Once the slices package is merged into stdlib, the sort.{TYPE}s(e.g. sort.Ints, sort.Float64s) APIs may be semi-deprecated. But the slices package doesn't provide a simple way to sort slices of floats containing NaNs, it recommends using slices.SortFunc(x, func(a, b float64) bool {return a < b || (math.IsNaN(a) && !math.IsNaN(b))}), this function is very complex compared to using sort.Float64s.
Related CL: https://go-review.googlesource.com/c/exp/+/446155
Change https://go.dev/cl/446155 mentions this issue: slices: Sort support sorting slices of floating-point numbers containing NaN values
This is related to #33440. @smasher164 mentions the existence of a total-ordering predicate that could be used to sort floats with NaNs.
CC @eliben @randall77
Once the slices package is merged into stdlib, the sort.{TYPE}s(e.g. sort.Ints, sort.Float64s) APIs may be semi-deprecated.

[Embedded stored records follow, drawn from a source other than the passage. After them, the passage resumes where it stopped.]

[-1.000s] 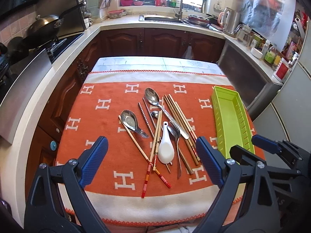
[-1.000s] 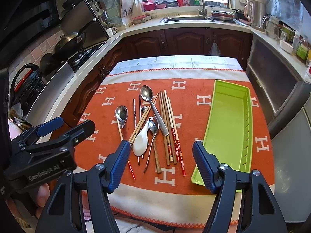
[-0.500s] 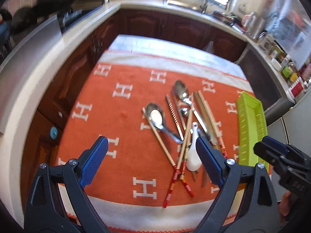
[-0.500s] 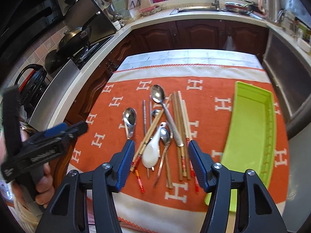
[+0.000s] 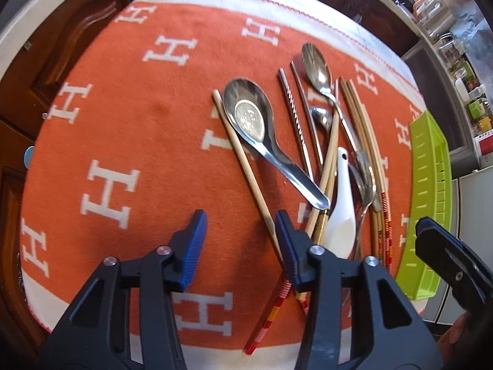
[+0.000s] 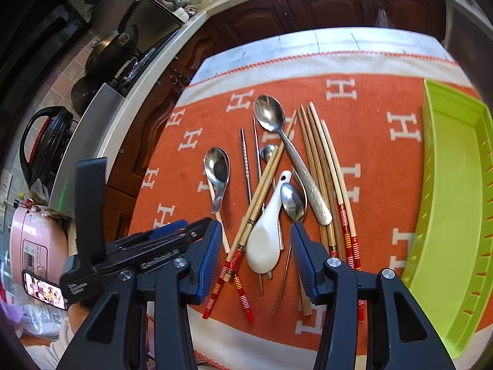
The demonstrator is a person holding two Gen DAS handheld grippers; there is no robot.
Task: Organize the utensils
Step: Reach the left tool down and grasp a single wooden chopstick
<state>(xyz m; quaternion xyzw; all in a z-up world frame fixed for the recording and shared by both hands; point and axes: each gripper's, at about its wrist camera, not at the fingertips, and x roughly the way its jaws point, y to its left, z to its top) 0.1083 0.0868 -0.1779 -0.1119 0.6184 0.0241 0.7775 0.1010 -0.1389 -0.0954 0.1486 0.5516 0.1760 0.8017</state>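
Observation:
A pile of utensils lies on an orange cloth (image 5: pixel 123 141): a wide steel soup spoon (image 5: pixel 249 117), a white ceramic spoon (image 6: pixel 265 243), steel spoons, metal chopsticks and several wooden chopsticks (image 6: pixel 326 178). A lime green tray (image 6: pixel 456 203) lies empty to the right. My left gripper (image 5: pixel 240 246) is open low over the cloth, its right finger by a single wooden chopstick (image 5: pixel 243 160). My right gripper (image 6: pixel 255 256) is open, its fingers on either side of the white spoon's bowl and the red-ended chopsticks (image 6: pixel 228 274).
The table's front edge runs just below both grippers. A stove with a wok (image 6: pixel 114 49) and a kettle (image 6: pixel 43 141) stand on the counter to the left. Dark wooden cabinets (image 6: pixel 323 9) lie beyond the table.
Both grippers have come down and forward toward the utensil pile. Both jaws have narrowed but stay open. The utensils have not moved.

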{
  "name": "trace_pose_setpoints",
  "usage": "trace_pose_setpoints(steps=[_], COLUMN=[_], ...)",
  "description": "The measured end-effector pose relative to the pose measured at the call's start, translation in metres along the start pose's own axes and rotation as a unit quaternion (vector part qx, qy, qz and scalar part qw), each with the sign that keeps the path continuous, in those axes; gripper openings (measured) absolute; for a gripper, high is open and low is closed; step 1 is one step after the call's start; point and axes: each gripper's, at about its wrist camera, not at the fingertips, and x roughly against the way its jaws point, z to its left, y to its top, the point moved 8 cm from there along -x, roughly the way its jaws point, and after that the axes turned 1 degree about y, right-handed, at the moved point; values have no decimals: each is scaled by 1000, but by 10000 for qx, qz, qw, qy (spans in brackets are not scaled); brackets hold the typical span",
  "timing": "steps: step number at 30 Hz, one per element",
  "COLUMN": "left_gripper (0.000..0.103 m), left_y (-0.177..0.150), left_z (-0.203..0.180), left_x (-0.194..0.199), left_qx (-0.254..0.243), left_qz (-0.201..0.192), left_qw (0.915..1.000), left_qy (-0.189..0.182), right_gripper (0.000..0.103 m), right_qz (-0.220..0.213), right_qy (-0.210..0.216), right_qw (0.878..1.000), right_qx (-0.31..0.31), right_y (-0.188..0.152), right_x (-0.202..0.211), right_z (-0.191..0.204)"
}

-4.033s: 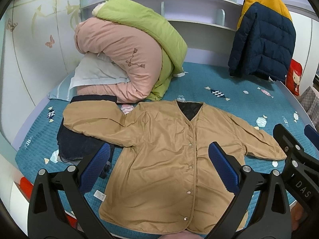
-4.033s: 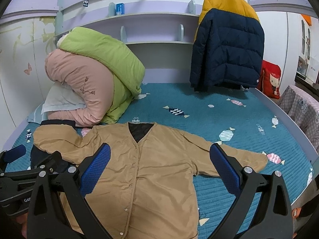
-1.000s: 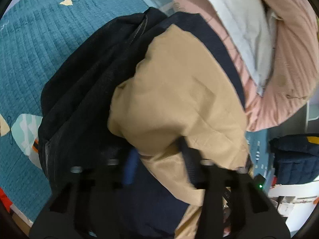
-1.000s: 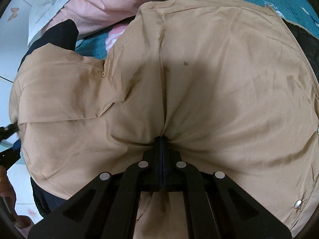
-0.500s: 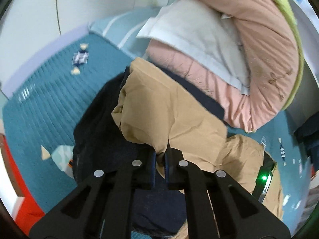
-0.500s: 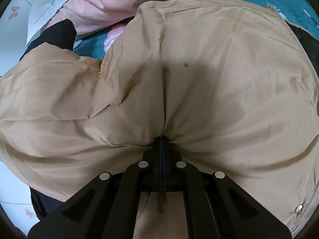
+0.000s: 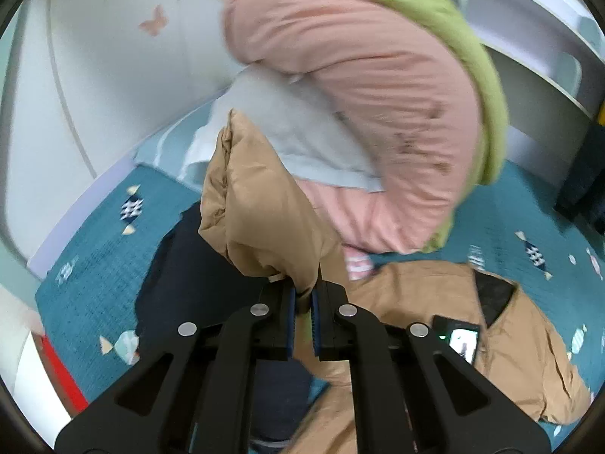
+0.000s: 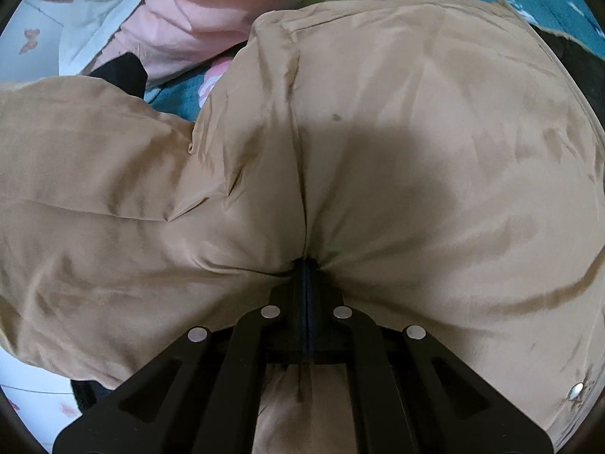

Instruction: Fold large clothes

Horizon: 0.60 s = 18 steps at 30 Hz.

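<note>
Tan jacket (image 7: 446,302) lay on the teal bedspread (image 7: 94,265), its body spread toward 4 o'clock in the left wrist view and its black-lined collar (image 7: 495,295) showing. The left gripper (image 7: 301,316) was nearly closed, its blue pads pinching the sleeve (image 7: 257,204), which stood lifted above a dark garment (image 7: 196,272). Behind the sleeve, at 12 o'clock, sat a rolled pink and green quilt (image 7: 378,94) over a white pillow (image 7: 302,128). In the right wrist view the right gripper (image 8: 306,302) was clamped fully on a bunched fold of the jacket (image 8: 416,151) near the shoulder seam, fabric filling the frame, a snap button (image 8: 575,391) at 4 o'clock.
</note>
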Motion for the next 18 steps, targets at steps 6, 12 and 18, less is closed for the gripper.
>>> trace_pose_setpoints(steps=[6,12,18], left_gripper=[7,7,7], left_y=[2,-14,-45], left_z=[-72,-140,-201], left_x=[20,30,33], left_qx=[-593,-1207,-1670], left_qz=[-191,-305,-157], left_qw=[9977,9915,9830], left_qy=[-263,-388,-750], right_gripper=[0,0,0], right_qz=[-155,-820,-1464], right_qy=[212,248,-105], right_qw=[9994,9931,9786], right_qx=[-221,-800,-1440], right_y=[-8,-26,-64], right_x=[32,109,184], right_z=[-32,-83,-146])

I don't think they will, using sort.Float64s will be fine forever.
I think the only advantage of slices.Sort is that it will work on slices of named float64s (e.g. type F float64; a := []F{5,4,3}; slices.Sort(a), that won't work using sort.Float64s). And in that rare case one can use the described workaround.
Since Go1.18 is released, many users use the slices.Sort to replace sort.{TYPE}s, because the former is faster and more clear in almost all cases. From the point of view of the users, the former looks more like a replacement of the latter, they have almost the same function in fact except the slices.Sort doesn't support sorting slices containing NaNs.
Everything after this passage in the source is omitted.